É interessante, no mínimo, a estrutura do capítulo 4 do Evangelho de Lucas. As cenas que ali se encontram são pedagogicamente apresentadas e precisamos olhar cada evento com o coração aberto para as realidades sugeridas.
O capítulo começa com as cenas desérticas, de esvaziamento e superação, onde Jesus vence as tentações que lhe são propostas sob a perspectiva da graça de Deus, deixando, a partir da Palavra viva, sem norte qualquer invectiva de maldade a Ele apresentada.
À essa sequência será somada uma outra superação, onde, após deixar-se conduzir pela força do Espírito Santo adentra ao Templo, lugar onde as referências política e religiosa estão acentuadas como domínio social e o domínio acerca da fé e ali anuncia a graça da sua missão embasada na beleza da libertação integral do ser humano, contudo, a cena posterior foi um processo de “tentação” para além do deserto (afinal outros momentos oportunos para novas tentações iriam surgir): a expulsão de Jesus da cidade e a possibilidade da morte.

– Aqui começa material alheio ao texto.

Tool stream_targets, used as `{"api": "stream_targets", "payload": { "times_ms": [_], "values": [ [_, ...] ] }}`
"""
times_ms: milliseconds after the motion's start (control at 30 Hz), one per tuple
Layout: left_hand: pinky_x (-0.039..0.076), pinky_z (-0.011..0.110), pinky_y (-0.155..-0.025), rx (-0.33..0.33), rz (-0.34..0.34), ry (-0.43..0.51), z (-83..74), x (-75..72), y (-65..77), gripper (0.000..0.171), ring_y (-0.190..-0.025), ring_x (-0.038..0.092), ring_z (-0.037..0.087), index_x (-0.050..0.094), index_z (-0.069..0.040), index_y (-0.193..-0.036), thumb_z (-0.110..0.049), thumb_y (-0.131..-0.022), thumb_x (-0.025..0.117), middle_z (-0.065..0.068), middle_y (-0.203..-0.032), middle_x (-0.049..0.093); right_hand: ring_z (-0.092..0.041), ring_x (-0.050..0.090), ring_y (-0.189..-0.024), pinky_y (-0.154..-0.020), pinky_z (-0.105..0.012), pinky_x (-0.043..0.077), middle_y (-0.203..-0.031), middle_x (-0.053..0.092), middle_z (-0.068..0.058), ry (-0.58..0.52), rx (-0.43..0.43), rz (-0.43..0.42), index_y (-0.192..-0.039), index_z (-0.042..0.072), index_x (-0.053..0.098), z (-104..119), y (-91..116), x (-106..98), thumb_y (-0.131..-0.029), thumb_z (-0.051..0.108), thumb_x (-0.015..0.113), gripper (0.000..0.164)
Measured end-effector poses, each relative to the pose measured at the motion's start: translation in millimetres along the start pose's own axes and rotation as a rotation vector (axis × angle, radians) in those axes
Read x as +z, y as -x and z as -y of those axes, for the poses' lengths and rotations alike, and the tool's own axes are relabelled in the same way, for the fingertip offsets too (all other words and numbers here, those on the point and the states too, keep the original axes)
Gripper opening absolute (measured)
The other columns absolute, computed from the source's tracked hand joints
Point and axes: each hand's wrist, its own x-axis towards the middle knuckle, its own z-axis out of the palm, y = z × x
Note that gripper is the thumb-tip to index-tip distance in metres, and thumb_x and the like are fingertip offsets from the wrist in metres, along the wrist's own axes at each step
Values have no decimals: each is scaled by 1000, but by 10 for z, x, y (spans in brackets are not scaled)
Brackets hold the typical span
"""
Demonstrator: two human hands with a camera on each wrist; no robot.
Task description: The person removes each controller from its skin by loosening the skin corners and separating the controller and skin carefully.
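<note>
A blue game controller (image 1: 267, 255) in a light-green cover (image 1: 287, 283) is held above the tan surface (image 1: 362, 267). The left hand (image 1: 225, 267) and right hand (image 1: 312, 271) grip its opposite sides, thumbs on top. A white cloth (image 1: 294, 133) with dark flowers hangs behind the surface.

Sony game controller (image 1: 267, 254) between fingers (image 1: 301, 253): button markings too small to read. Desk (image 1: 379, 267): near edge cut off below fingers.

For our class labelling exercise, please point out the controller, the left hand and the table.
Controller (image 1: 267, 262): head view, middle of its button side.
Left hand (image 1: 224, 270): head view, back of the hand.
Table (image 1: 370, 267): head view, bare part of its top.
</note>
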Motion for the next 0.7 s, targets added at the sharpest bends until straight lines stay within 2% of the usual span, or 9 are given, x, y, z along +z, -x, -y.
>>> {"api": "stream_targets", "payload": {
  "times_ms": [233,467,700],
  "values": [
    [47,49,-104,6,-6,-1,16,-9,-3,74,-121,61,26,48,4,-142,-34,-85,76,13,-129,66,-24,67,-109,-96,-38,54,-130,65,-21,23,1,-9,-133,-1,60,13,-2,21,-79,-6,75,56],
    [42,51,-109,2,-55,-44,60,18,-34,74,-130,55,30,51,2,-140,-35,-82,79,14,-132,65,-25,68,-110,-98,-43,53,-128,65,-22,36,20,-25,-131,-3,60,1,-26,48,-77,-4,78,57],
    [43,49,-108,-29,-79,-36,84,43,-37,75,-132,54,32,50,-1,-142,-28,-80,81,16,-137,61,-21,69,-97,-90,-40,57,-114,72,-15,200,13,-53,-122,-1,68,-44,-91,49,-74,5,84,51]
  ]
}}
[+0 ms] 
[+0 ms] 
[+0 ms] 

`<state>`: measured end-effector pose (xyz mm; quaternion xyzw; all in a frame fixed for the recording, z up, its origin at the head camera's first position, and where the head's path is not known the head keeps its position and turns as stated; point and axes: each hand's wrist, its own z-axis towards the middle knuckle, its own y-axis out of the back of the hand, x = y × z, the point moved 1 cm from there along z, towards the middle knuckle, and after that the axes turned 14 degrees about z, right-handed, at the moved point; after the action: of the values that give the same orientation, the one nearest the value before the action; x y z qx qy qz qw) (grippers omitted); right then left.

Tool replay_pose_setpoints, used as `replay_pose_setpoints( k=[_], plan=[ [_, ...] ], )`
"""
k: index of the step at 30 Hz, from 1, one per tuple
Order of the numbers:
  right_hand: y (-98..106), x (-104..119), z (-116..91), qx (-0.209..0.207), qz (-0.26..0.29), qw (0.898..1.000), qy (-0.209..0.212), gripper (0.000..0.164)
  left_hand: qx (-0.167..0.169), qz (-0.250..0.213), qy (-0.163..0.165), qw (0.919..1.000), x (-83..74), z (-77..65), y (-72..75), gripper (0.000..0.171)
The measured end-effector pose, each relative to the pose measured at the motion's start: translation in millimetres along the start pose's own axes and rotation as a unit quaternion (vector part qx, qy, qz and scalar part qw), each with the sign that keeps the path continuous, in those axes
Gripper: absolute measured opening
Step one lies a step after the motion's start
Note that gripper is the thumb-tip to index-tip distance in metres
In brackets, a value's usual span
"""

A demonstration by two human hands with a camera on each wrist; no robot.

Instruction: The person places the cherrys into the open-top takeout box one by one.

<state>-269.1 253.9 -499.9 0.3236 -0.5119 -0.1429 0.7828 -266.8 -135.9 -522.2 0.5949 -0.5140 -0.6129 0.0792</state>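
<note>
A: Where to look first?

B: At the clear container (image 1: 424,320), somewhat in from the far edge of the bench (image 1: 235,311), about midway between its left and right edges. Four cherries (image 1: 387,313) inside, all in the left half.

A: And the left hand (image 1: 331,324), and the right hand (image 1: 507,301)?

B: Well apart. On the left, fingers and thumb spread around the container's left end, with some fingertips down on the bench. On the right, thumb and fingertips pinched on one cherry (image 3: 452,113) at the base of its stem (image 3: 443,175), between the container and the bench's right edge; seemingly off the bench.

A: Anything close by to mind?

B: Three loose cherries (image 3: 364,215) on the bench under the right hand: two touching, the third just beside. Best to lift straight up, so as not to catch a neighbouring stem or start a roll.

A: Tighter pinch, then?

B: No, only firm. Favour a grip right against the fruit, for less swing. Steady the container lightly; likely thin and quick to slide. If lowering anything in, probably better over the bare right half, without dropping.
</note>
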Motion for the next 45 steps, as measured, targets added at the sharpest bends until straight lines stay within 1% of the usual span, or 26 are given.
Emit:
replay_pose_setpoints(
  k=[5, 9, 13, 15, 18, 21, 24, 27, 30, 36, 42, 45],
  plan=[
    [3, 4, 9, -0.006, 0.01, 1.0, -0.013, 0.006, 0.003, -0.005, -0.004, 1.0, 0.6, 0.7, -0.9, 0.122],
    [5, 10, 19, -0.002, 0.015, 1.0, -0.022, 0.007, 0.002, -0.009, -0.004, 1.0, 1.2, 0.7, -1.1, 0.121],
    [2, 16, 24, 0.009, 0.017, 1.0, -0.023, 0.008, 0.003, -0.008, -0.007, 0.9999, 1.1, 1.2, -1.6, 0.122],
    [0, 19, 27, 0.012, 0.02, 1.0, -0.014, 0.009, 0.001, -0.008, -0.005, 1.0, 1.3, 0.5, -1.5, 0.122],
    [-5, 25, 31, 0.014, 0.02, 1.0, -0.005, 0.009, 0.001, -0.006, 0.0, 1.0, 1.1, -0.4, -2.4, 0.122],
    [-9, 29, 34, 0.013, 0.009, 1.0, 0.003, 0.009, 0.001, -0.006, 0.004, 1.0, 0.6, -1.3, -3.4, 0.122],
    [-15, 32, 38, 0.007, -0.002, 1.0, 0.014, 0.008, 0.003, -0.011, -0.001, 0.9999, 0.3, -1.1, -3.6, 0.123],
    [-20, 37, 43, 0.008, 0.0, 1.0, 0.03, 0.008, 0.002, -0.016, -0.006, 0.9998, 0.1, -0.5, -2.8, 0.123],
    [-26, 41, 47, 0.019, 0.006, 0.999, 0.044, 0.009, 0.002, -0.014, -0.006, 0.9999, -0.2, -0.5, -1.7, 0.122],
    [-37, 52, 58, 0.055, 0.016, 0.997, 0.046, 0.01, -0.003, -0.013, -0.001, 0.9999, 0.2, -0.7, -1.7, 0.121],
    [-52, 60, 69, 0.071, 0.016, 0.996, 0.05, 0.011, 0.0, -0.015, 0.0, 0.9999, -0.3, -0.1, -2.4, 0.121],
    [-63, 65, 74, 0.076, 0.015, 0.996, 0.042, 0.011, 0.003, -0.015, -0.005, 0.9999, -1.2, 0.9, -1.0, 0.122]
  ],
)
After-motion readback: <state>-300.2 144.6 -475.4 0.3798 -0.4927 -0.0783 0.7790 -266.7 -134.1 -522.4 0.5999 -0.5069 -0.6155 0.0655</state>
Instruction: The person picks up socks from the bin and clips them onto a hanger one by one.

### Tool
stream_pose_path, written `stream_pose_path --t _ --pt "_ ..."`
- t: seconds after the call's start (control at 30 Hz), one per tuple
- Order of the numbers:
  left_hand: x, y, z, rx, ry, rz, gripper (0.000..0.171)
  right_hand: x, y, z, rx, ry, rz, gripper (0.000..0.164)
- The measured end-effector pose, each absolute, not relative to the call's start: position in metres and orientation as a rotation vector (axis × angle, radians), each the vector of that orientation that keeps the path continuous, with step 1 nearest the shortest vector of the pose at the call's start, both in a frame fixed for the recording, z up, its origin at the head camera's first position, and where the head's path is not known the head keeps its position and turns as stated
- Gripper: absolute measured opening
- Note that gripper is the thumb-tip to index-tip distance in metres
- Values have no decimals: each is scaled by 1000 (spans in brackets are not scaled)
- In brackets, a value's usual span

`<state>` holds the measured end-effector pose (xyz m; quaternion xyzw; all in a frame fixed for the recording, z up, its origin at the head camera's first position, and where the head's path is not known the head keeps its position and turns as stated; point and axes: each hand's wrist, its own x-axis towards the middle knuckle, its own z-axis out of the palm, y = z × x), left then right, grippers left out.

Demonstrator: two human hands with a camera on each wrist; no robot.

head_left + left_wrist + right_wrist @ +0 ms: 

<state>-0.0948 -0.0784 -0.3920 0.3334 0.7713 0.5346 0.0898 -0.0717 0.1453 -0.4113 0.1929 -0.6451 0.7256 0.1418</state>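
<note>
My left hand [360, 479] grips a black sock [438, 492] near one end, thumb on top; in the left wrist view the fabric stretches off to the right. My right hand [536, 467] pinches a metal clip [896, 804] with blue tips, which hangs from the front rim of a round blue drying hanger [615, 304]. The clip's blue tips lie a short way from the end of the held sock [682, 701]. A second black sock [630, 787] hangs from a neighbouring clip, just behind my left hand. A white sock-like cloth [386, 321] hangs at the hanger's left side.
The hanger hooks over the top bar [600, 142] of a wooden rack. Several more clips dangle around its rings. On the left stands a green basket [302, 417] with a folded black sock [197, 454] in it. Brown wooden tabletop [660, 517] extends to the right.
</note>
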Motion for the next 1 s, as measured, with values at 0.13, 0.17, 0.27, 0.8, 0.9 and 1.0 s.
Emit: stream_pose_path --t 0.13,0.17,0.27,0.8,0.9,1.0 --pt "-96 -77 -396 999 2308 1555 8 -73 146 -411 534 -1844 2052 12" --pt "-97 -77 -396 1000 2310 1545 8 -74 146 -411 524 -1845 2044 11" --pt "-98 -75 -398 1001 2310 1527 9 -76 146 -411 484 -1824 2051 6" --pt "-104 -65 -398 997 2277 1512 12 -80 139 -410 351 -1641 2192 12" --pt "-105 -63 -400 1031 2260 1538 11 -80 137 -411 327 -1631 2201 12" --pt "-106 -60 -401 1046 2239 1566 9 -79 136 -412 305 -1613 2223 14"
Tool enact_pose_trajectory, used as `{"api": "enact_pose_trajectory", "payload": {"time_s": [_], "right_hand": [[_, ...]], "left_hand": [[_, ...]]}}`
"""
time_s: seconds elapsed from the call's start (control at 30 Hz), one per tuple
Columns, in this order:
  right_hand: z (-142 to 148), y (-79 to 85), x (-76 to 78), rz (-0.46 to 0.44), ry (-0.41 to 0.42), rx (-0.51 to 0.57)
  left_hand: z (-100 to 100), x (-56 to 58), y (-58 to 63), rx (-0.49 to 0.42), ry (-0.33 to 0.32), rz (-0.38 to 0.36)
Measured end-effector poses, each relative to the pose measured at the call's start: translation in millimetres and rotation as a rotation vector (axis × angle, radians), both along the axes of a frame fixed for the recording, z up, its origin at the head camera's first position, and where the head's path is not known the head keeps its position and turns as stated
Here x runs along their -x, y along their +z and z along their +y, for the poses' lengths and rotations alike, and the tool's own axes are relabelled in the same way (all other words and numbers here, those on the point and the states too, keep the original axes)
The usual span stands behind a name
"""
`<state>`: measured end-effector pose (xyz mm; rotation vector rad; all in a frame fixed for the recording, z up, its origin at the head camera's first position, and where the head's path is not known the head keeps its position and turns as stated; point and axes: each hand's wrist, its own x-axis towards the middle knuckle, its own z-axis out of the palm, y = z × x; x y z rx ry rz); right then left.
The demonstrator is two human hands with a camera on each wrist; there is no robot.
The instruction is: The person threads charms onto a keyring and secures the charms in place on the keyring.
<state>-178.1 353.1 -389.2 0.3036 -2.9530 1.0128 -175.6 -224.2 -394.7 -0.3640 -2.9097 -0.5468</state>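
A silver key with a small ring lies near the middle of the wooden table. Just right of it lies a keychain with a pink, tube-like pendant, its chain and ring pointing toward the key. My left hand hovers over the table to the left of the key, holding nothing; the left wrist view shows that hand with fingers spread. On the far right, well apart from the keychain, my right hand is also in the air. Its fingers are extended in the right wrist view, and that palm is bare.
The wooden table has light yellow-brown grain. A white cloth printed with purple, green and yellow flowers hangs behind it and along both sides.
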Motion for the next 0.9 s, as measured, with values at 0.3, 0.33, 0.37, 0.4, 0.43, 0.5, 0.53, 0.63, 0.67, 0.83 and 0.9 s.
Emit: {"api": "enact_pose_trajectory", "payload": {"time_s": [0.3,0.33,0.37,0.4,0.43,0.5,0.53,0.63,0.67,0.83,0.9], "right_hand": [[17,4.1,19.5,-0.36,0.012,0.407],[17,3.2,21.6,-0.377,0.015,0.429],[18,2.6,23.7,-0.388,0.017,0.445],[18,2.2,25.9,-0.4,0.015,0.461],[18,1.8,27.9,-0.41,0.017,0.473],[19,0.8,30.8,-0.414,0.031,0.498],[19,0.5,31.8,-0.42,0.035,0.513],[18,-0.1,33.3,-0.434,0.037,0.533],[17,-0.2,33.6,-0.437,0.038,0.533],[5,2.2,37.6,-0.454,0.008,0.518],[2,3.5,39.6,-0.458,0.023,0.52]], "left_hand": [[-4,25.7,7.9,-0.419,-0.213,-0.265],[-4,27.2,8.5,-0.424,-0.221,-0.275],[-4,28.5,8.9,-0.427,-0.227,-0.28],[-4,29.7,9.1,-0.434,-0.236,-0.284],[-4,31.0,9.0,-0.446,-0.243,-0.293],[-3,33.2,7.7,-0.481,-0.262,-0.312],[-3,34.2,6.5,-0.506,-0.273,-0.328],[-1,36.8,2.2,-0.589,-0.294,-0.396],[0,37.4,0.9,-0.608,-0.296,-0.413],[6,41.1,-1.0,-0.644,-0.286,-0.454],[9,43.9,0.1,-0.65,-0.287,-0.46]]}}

O lugar dos poderes religioso e político não cabe Jesus por causa justamente da libertação e a partir dele a referência deve mudar. Ele abala esses universos devolvendo a visão aos cegos e a libertação dos presos. Jesus quer dar ao povo um olhar novo sobre as realidades da vida à luz da fé.
E o que tem a ver tudo isso com o episódio de hoje? Se percebermos bem, o templo, a sinagoga, os espaços religiosos, como se transformaram em locais de dominação, frieza, exclusão, indiferença, Jesus, transferirá a ação de Deus para fora destes lugares, as curas, a libertação dos cativos, a expulsão dos demônios que, embora sabendo quem é Jesus se recusam a segui-Lo, tudo isso torna-se símbolo de que a libertação para servir se dá a partir de Jesus e não nos lugares de dominação e de discursos limitadores da graça de Deus.
A cura da sogra de Pedro e dos demais que saem do templo estéril e vão ao encontro do Emanuel, Deus conosco, formam o novo percurso dos que querem se movimentar em direção a Deus.
A decisão missionária de Jesus faz eco ao seu itinerário pastoral ir ao encontro do povo e levar a boa nova libertadora é o desejo do Pai. Aplicar a vontade de Deus no meio da comunidade de fé e não entender essa vontade e mensagem do Pai como algo dado a um grupinho de privilegiados não cabe mais quando nos encontramos com Jesus e entendemos sua proposta.
Vencer a tentação do comodismo que não liberta e conceder o dom de Deus a todos também é missão de Jesus.